━━ Extracted entries

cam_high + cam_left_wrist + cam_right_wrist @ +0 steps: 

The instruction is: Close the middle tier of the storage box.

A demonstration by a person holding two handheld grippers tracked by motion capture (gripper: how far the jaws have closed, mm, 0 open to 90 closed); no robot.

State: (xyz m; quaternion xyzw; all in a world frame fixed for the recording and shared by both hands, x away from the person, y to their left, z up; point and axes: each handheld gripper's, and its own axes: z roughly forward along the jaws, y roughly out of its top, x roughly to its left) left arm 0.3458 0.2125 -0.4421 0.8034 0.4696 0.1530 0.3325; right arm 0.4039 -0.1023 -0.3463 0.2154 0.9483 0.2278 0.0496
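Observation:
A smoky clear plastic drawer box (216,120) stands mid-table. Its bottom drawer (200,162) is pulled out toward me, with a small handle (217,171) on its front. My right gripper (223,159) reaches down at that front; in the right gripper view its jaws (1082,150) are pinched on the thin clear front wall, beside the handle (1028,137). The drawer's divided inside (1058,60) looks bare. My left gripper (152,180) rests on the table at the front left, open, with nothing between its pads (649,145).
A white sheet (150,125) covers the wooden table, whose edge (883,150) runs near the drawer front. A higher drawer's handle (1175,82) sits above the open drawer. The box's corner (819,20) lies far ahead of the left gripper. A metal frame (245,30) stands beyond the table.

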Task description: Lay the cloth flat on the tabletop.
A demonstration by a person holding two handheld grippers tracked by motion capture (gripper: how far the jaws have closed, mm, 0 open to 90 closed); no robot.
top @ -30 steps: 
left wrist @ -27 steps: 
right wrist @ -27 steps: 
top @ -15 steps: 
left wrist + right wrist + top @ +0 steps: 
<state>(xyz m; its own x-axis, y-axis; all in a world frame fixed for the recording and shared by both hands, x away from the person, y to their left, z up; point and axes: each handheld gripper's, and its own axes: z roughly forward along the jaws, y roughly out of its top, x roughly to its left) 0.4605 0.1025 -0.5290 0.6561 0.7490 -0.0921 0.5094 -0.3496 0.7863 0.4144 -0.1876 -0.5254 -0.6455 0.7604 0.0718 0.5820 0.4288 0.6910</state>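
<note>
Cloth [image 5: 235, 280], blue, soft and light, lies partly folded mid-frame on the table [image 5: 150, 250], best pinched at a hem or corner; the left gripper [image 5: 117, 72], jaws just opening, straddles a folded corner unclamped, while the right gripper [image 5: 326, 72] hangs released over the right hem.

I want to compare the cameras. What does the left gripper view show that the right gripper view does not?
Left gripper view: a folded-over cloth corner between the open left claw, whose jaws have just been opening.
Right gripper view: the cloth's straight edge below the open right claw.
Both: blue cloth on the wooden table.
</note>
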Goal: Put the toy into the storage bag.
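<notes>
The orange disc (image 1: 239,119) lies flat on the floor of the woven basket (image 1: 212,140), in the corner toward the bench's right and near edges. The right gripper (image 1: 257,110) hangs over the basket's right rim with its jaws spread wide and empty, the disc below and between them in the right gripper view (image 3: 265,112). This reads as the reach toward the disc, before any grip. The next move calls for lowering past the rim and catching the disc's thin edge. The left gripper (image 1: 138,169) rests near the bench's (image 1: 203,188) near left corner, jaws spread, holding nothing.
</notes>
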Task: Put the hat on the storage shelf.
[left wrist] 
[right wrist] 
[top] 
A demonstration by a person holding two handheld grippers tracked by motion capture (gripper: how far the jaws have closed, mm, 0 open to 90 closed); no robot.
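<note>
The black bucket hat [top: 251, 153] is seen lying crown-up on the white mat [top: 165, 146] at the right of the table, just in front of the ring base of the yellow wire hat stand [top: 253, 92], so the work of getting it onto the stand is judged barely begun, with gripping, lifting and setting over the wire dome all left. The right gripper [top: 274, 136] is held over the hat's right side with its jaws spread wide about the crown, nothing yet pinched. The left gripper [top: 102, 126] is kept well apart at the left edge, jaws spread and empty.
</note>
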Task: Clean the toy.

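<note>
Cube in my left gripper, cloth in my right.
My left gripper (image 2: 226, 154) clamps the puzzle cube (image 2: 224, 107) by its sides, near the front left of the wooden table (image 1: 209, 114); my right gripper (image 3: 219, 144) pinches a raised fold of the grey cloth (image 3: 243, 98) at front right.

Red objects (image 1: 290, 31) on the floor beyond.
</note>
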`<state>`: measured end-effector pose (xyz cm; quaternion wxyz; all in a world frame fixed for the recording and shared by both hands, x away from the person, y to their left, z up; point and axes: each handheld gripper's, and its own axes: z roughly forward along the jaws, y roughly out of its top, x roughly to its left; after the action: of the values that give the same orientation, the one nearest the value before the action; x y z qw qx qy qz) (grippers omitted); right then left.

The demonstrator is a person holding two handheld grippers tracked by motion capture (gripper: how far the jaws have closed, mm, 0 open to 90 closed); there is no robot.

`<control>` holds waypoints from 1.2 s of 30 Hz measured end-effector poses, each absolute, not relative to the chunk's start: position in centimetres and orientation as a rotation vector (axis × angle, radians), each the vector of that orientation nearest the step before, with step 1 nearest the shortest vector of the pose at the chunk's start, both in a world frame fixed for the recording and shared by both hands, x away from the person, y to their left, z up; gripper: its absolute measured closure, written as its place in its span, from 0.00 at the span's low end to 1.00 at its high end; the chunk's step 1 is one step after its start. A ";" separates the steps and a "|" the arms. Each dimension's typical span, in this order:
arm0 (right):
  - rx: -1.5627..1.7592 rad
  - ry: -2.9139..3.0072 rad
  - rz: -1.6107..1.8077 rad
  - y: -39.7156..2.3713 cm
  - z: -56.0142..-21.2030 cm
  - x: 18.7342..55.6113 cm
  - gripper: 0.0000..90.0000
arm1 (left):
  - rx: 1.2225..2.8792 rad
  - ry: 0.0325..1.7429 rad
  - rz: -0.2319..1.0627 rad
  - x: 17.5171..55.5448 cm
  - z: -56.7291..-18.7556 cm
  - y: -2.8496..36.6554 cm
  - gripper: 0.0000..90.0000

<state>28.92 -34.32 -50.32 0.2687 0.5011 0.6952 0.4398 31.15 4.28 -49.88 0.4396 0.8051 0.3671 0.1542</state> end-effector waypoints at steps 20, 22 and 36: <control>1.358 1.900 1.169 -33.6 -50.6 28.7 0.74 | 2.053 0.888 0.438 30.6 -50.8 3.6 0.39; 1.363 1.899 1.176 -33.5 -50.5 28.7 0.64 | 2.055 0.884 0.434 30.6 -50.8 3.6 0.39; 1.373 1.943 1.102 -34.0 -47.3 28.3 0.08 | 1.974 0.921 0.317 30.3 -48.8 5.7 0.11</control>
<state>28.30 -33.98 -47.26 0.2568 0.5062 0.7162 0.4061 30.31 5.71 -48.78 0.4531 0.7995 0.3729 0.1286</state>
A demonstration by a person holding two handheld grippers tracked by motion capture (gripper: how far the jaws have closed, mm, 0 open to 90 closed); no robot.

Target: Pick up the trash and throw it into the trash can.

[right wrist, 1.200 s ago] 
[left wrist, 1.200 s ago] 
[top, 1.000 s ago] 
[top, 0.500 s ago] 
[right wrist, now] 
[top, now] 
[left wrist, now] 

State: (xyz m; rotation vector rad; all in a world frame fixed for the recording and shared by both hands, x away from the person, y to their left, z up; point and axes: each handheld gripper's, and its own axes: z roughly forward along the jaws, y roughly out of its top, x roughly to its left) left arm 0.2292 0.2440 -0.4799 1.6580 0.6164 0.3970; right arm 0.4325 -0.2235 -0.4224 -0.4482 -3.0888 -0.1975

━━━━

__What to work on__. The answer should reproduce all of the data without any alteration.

__Response to the exercise__.
cam_high + cam_left_wrist + cam_right_wrist @ +0 steps: 

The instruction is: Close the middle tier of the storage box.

A demonstration by a person holding two handheld grippers tracked by motion capture (gripper: how far the jaws have closed, mm, 0 open to 90 closed); no robot.

State: (xyz m; quaternion xyzw; all in a world frame fixed for the recording and shared by both hands, x away from the person, y to their left, z up; point and axes: each handheld gripper's, and its own axes: z roughly forward along the jaws, y roughly out of its top, x roughly to its left) left arm 0.3458 0.2125 -0.4421 0.8034 0.4696 0.1530 0.3325; right arm 0.4039 -0.1023 -0.3463 0.2154 0.9483 0.2278 0.0496
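Observation:
A smoky clear plastic drawer box (216,120) stands mid-table. Its bottom drawer (200,162) is pulled out toward me, with a small handle (217,171) on its front. My right gripper (223,159) reaches down at that front; in the right gripper view its jaws (1082,150) are pinched on the thin clear front wall, beside the handle (1028,137). The drawer's divided inside (1058,60) looks bare. My left gripper (152,180) rests on the table at the front left, open, with nothing between its pads (649,145).
A white sheet (150,125) covers the wooden table, whose edge (883,150) runs near the drawer front. A higher drawer's handle (1175,82) sits above the open drawer. The box's corner (819,20) lies far ahead of the left gripper. A metal frame (245,30) stands beyond the table.
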
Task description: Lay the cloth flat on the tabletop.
A demonstration by a person holding two handheld grippers tracked by motion capture (gripper: how far the jaws have closed, mm, 0 open to 90 closed); no robot.
top @ -30 steps: 
left wrist @ -27 steps: 
right wrist @ -27 steps: 
top @ -15 steps: 
left wrist + right wrist + top @ +0 steps: 
<state>(xyz m; its own x-axis, y-axis; all in a world frame fixed for the recording and shared by both hands, x away from the person, y to their left, z up; point and axes: each handheld gripper's, and its own axes: z roughly forward along the jaws, y roughly out of its top, x roughly to its left) 0.4605 0.1025 -0.5290 0.6561 0.7490 -0.0921 0.5094 -0.3496 0.7863 0.4144 -0.1876 -0.5254 -0.6455 0.7604 0.0718 0.5820 0.4288 0.6910</state>
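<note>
Cloth [image 5: 235, 280], blue, soft and light, lies partly folded mid-frame on the table [image 5: 150, 250], best pinched at a hem or corner; the left gripper [image 5: 117, 72], jaws just opening, straddles a folded corner unclamped, while the right gripper [image 5: 326, 72] hangs released over the right hem.

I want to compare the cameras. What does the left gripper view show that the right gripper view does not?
Left gripper view: a folded-over cloth corner between the open left claw, whose jaws have just been opening.
Right gripper view: the cloth's straight edge below the open right claw.
Both: blue cloth on the wooden table.
</note>
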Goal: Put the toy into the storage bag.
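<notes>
The orange disc (image 1: 239,119) lies flat on the floor of the woven basket (image 1: 212,140), in the corner toward the bench's right and near edges. The right gripper (image 1: 257,110) hangs over the basket's right rim with its jaws spread wide and empty, the disc below and between them in the right gripper view (image 3: 265,112). This reads as the reach toward the disc, before any grip. The next move calls for lowering past the rim and catching the disc's thin edge. The left gripper (image 1: 138,169) rests near the bench's (image 1: 203,188) near left corner, jaws spread, holding nothing.
</notes>
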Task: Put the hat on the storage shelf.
[left wrist] 
[right wrist] 
[top] 
A demonstration by a person holding two handheld grippers tracked by motion capture (gripper: how far the jaws have closed, mm, 0 open to 90 closed); no robot.
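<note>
The black bucket hat [top: 251, 153] is seen lying crown-up on the white mat [top: 165, 146] at the right of the table, just in front of the ring base of the yellow wire hat stand [top: 253, 92], so the work of getting it onto the stand is judged barely begun, with gripping, lifting and setting over the wire dome all left. The right gripper [top: 274, 136] is held over the hat's right side with its jaws spread wide about the crown, nothing yet pinched. The left gripper [top: 102, 126] is kept well apart at the left edge, jaws spread and empty.
</note>
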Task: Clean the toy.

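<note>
Cube in my left gripper, cloth in my right.
My left gripper (image 2: 226, 154) clamps the puzzle cube (image 2: 224, 107) by its sides, near the front left of the wooden table (image 1: 209, 114); my right gripper (image 3: 219, 144) pinches a raised fold of the grey cloth (image 3: 243, 98) at front right.

Red objects (image 1: 290, 31) on the floor beyond.
</note>
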`<state>`: measured end-effector pose (xyz cm; quaternion wxyz; all in a world frame fixed for the recording and shared by both hands, x away from the person, y to their left, z up; point and axes: each handheld gripper's, and its own axes: z roughly forward along the jaws, y roughly out of its top, x roughly to its left; after the action: of the values that give the same orientation, the one nearest the value before the action; x y z qw qx qy qz) (grippers omitted); right then left.

The demonstrator is a person holding two handheld grippers tracked by motion capture (gripper: how far the jaws have closed, mm, 0 open to 90 closed); there is no robot.

`<control>` holds waypoints from 1.2 s of 30 Hz measured end-effector poses, each absolute, not relative to the chunk's start: position in centimetres and orientation as a rotation vector (axis × angle, radians), each the vector of that orientation nearest the step before, with step 1 nearest the shortest vector of the pose at the chunk's start, both in a world frame fixed for the recording and shared by both hands, x away from the person, y to their left, z up; gripper: its absolute measured closure, written as its place in its span, from 0.00 at the span's low end to 1.00 at its high end; the chunk's step 1 is one step after its start. A ";" separates the steps and a "|" the arms. Each dimension's typical span, in this order:
arm0 (right):
  - rx: -1.5627..1.7592 rad
  - ry: -2.9139..3.0072 rad
  - rz: -1.6107..1.8077 rad
  - y: -39.7156..2.3713 cm
  - z: -56.0142..-21.2030 cm
  - x: 18.7342..55.6113 cm
  - gripper: 0.0000..90.0000
arm1 (left):
  - rx: 1.2225..2.8792 rad
  - ry: 0.0325..1.7429 rad
  - rz: -0.2319..1.0627 rad
  - x: 17.5171..55.5448 cm
  - z: -56.7291..-18.7556 cm
  - y: -2.8496..36.6554 cm
  - gripper: 0.0000..90.0000

<state>28.92 -34.32 -50.32 0.2687 0.5011 0.6952 0.4398 31.15 4.28 -49.88 0.4396 0.8051 0.3671 0.1542</state> end-effector waypoints at steps 20, 22 and 36: <control>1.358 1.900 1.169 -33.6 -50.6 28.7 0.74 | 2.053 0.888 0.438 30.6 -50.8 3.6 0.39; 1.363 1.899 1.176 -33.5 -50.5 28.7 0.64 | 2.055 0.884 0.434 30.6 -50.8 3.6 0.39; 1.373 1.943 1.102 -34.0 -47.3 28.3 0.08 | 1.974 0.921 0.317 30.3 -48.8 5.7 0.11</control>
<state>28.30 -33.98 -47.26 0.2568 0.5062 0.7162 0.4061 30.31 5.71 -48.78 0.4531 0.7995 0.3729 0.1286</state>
A demonstration by a person holding two handheld grippers tracked by motion capture (gripper: how far the jaws have closed, mm, 0 open to 90 closed); no robot.

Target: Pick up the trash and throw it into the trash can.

[right wrist, 1.200 s ago] 
[left wrist, 1.200 s ago] 
[top, 1.000 s ago] 
[top, 0.500 s ago] 
[right wrist, now] 
[top, now] 
[left wrist, now] 

State: (xyz m; rotation vector rad; all in a world frame fixed for the recording and shared by both hands, x away from the person, y to their left, z up; point and axes: each handheld gripper's, and its own axes: z roughly forward along the jaws, y roughly out of its top, x roughly to its left) left arm 0.2292 0.2440 -0.4799 1.6580 0.6164 0.3970; right arm 0.4325 -0.2235 -0.4224 -0.4482 -3.0888 -0.1975

This brings the exercise to completion.